Me Selena Lu, 33 ans, vient d’être nommée présidente de la Jeune Chambre de Commerce de Montréal
Me Selena Lu, 33 ans, vient d’être nommée présidente de la Jeune Chambre de Commerce de Montréal
Me Selena Lu, 33 ans, vient d’être nommée présidente de la Jeune Chambre de Commerce de Montréal (JCCM), lors du Gala Arista, le 29 mai. Une consécration pour cette avocate en droit commercial chez Lapointe Rosenstein Marchand Melançon, pour qui le bénévolat a toujours eu une place primordiale.

« C’est un poste que je convoitais depuis longtemps, raconte-t-elle. J’ai fait beaucoup de bénévolat notamment à l’Association des jeunes professionnels chinois et asiatiques (YCPA) et cette nomination me permet de poursuivre mes efforts pour mettre en avant la relève montréalaise ».

Pour la Barreau 2010, le plus important est « d’avancer main dans la main avec les membres de la JCCM afin de mettre en avant leur talent. La JCCM a les moyens de ses ambitions et possède un réseau très important qui permet de venir en aide à la relève montréalaise ».

Me Lu, qui a fait son droit à l’Université de Montréal, après un baccalauréat en commerce à la même université, fait partie du groupe Droit commercial chez LRMM.

Sa pratique consiste à conseiller les PME à l’égard de leurs questions relatives au droit des affaires, y compris les fusions, les acquisitions, les restructurations, les partenariats, etc. « Quand on a une question en droit, on peut toujours trouver la réponse. J’aime ce côté stratégique », dit-elle.

Leadership féminin

Les missions de Selena Lu sont nombreuses. Elle souhaite faire évoluer la place et le leadership des femmes, mais aussi la persévérance scolaire, l’entreprenariat ou encore le développement durable. Elle a siégé sur plusieurs c.a. d’organismes sans but lucratif et elle est actuellement membre du c.a. du Festival Mode & Design et présidente du comité d’organisation du Bal de la Fondation de l’Hôpital Chinois de Montréal.

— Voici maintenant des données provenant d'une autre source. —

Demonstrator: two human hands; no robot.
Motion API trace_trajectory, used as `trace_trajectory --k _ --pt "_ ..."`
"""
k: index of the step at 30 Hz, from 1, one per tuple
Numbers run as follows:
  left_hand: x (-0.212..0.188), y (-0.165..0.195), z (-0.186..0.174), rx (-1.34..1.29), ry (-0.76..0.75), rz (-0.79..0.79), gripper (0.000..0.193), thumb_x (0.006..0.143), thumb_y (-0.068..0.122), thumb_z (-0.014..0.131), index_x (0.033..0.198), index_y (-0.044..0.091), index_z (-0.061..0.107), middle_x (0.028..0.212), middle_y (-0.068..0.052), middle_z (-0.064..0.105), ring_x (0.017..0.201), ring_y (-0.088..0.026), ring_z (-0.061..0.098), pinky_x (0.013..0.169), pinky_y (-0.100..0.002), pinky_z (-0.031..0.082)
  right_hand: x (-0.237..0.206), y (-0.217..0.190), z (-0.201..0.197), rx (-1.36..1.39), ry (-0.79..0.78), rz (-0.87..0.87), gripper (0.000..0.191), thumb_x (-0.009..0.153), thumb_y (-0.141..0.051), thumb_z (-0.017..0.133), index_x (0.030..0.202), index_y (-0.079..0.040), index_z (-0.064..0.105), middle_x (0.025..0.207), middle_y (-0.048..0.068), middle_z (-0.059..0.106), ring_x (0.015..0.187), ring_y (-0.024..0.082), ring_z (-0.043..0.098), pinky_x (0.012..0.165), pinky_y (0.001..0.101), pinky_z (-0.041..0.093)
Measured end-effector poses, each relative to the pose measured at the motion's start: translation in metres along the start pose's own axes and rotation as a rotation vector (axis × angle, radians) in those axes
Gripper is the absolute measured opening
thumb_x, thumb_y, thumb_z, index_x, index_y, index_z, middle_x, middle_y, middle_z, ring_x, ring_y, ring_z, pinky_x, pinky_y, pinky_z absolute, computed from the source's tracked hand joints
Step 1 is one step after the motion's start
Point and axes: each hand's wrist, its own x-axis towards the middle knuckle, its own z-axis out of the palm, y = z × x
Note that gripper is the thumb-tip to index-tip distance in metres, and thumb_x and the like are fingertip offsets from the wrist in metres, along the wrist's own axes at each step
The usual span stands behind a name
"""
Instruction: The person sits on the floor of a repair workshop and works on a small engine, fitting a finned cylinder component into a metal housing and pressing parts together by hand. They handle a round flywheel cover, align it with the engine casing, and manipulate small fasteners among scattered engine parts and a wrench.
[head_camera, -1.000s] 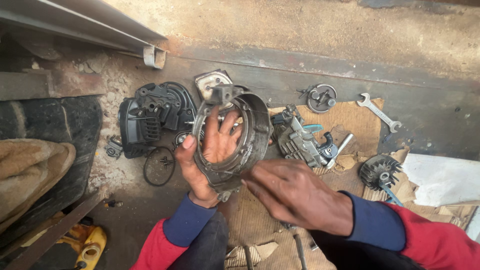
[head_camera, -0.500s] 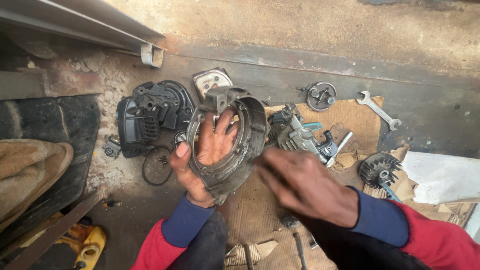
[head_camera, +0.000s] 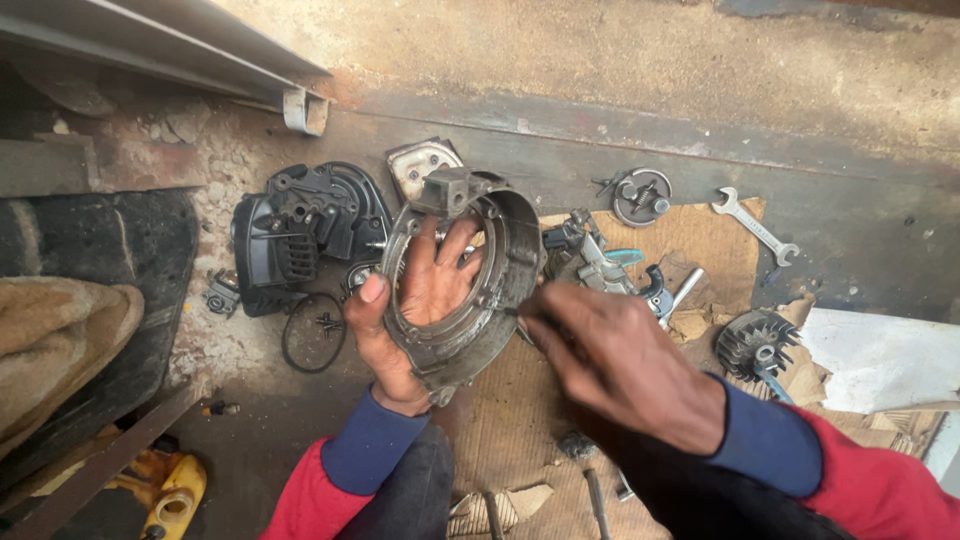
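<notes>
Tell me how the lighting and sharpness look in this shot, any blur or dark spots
Head view: soft, even daylight, no hard glare; the ring housing in the left hand is sharp; the right hand is slightly motion-blurred; the left edge by the black mat falls into shadow; the wrench stays clear.

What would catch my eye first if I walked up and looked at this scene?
Probably the round metal housing at centre, held up by the left hand with fingers through its opening. The right hand touches its rim from the right. Around it lie a black cover, a wrench and a finned part.
</notes>
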Motion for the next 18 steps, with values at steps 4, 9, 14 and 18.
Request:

Elle est aussi membre de LRMM au féminin, un comité destiné à promouvoir la visibilité des femmes dans les cercles d’influence et à agir comme catalyseur d’occasions d’affaires entre femmes. « J’ai besoin de challenge constamment. J’ai besoin que ça bouge et d’apprendre en permanence. Et c’est ce que j’ai trouvé dans le droit. Pour moi le savoir, c’est le pouvoir. »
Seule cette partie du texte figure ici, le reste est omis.